1. A method for treating an arterial aneurysm, comprising the steps of: a) delivering a stent graft through an artery to an aneurysm of a patient, the aneurysm spanning a region of the artery that includes at least one arterial branch, the stent graft including: i) a luminal graft component having a proximal open end, a distal open end, and defining a main lumen extending from the proximal open end to the distal open end, the luminal graft component defining at least one fenestration, andii) at least one ligature traversing the at least one fenestration, the at least one ligature, alone or in combination with the luminal graft component, constituting a fenestration lock at the at least one fenestration, whereby a branch prosthesis can be secured by the fenestration lock;iii) at least one fenestration ring encompassing the at least one fenestration and fixed to the luminal graft component, the at least one fenestration ring defining a variable fenestration ring diameter, wherein the fenestration ring diameter can expand upon insertion of a branch prosthesis through the at least one fenestration ring during implantation of the branch prosthesis;b) substantially aligning the fenestration with the arterial branch at the aneurysm site of the patient; andc) delivering a branch prosthesis through the proximal open end or the distal open end of the luminal graft component of the stent graft, and through the fenestration lock to the associated arterial branch, thereby treating the arterial aneurysm.
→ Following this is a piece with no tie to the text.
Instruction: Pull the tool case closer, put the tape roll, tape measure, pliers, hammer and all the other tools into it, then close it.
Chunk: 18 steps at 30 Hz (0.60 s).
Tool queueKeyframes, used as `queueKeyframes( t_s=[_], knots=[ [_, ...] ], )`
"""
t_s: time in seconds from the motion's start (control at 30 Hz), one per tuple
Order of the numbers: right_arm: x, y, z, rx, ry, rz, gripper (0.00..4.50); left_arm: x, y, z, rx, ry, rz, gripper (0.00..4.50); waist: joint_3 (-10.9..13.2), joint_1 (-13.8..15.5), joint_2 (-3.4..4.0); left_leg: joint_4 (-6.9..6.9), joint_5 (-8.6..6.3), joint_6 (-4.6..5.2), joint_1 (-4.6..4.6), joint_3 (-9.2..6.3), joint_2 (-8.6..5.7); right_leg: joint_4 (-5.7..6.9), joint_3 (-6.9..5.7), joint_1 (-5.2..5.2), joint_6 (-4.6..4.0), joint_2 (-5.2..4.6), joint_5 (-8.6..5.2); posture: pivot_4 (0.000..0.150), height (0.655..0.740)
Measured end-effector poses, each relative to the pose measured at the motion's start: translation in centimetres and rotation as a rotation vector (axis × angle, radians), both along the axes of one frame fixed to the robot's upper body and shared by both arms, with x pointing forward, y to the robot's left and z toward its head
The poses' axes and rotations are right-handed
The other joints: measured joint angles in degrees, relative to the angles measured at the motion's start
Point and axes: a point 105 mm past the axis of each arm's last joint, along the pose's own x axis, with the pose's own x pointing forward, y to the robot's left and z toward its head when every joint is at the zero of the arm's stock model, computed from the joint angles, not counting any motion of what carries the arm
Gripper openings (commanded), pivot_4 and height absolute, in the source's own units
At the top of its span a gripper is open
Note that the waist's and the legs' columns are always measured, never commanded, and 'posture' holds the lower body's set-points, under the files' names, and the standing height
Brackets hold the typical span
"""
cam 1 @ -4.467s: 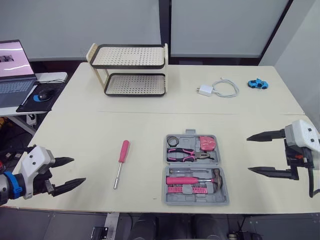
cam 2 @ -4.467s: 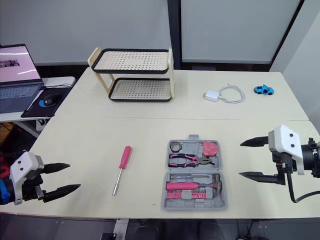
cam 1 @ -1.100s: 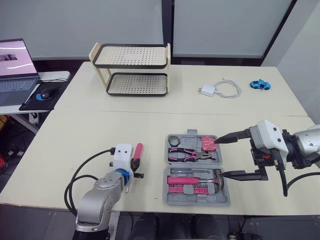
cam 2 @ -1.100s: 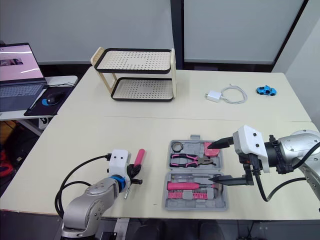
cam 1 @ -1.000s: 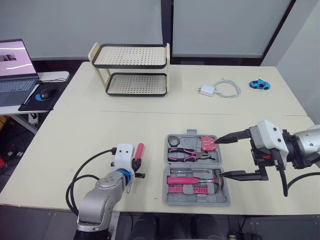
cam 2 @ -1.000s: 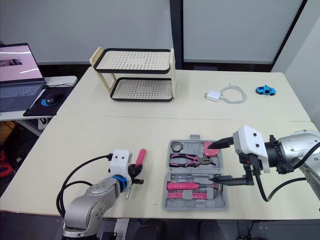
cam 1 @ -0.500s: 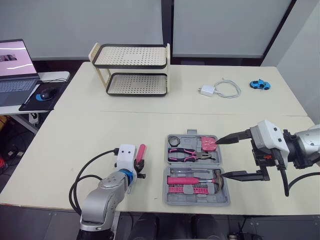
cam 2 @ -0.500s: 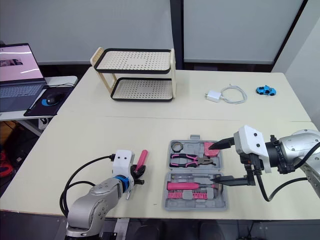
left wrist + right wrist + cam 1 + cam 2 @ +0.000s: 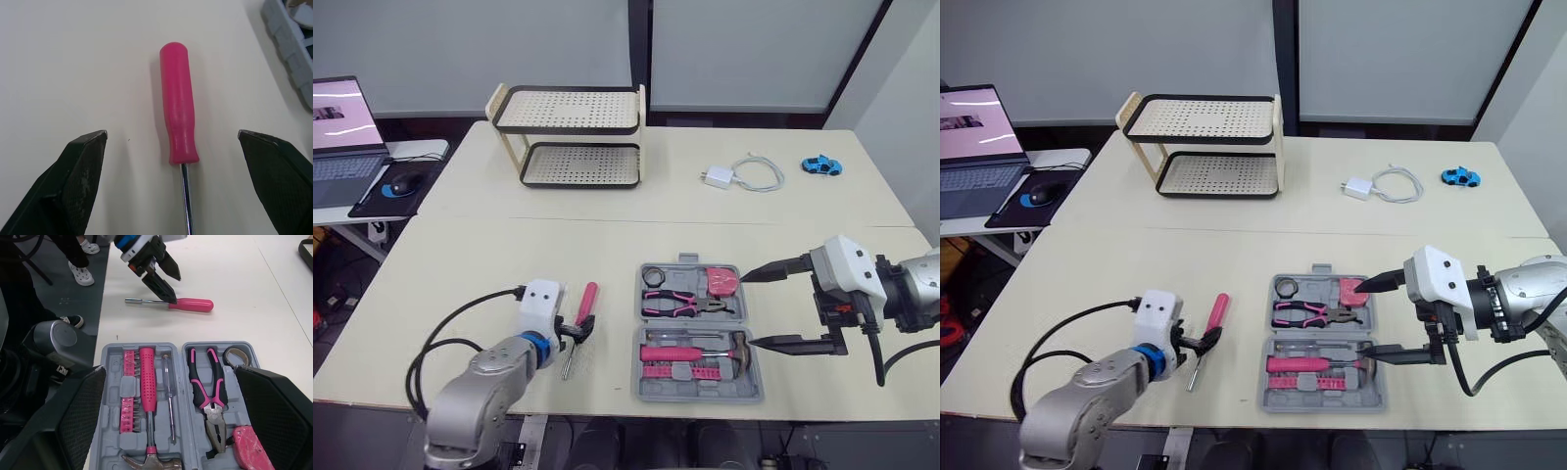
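While one tool lies outside it, case [image 9: 700, 393]: open flat on the table [image 9: 460, 255], near the front edge and right of centre, ready for filling.
Contents: tape roll [image 9: 652, 275], tape measure [image 9: 721, 281] and pliers [image 9: 690, 305] in the far half; hammer [image 9: 695, 351] in the near half, each in its moulded slot.
Screwdriver [image 9: 584, 302]: left of the case, apart from it; likely the last tool to load.
Left gripper [image 9: 172, 135]: fingers spread wide either side of the pink handle, not touching, poised to pinch.
Right gripper [image 9: 747, 311]: spread open at the case's right edge, probably to steady it.
Beyond: rack [image 9: 570, 137], charger [image 9: 716, 176], toy car [image 9: 819, 164], well apart.
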Motion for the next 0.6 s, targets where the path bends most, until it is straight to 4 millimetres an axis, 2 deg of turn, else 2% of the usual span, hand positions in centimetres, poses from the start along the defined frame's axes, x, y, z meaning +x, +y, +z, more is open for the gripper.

2. The method of claim 1, wherein a first ligature intersects a second ligature within the opening of the fenestration.

3. The method of claim 1, wherein the at the at least one ligature is at least one member selected from the group consisting of sutures, rubber bands, latex, cloth, and metal.

4. The method of claim 1, wherein the at least one ligature includes an elastic material.

5. The method of claim 1, wherein the at least one ligature includes a shape memory alloy.

6. The method of claim 5, wherein the shape memory alloy is Nitinol.

7. The method of claim 1, wherein the at least one ligature includes at least two ligatures that are substantially parallel to each other.

8. The method of claim 1, wherein the at least one ligature is a plurality of ligatures that includes ligatures that are substantially parallel to each other and ligatures that are substantially perpendicular to the substantially parallel ligatures.

9. The method of claim 1, wherein the at least one ligature is a plurality of ligatures that completely form the fenestration lock.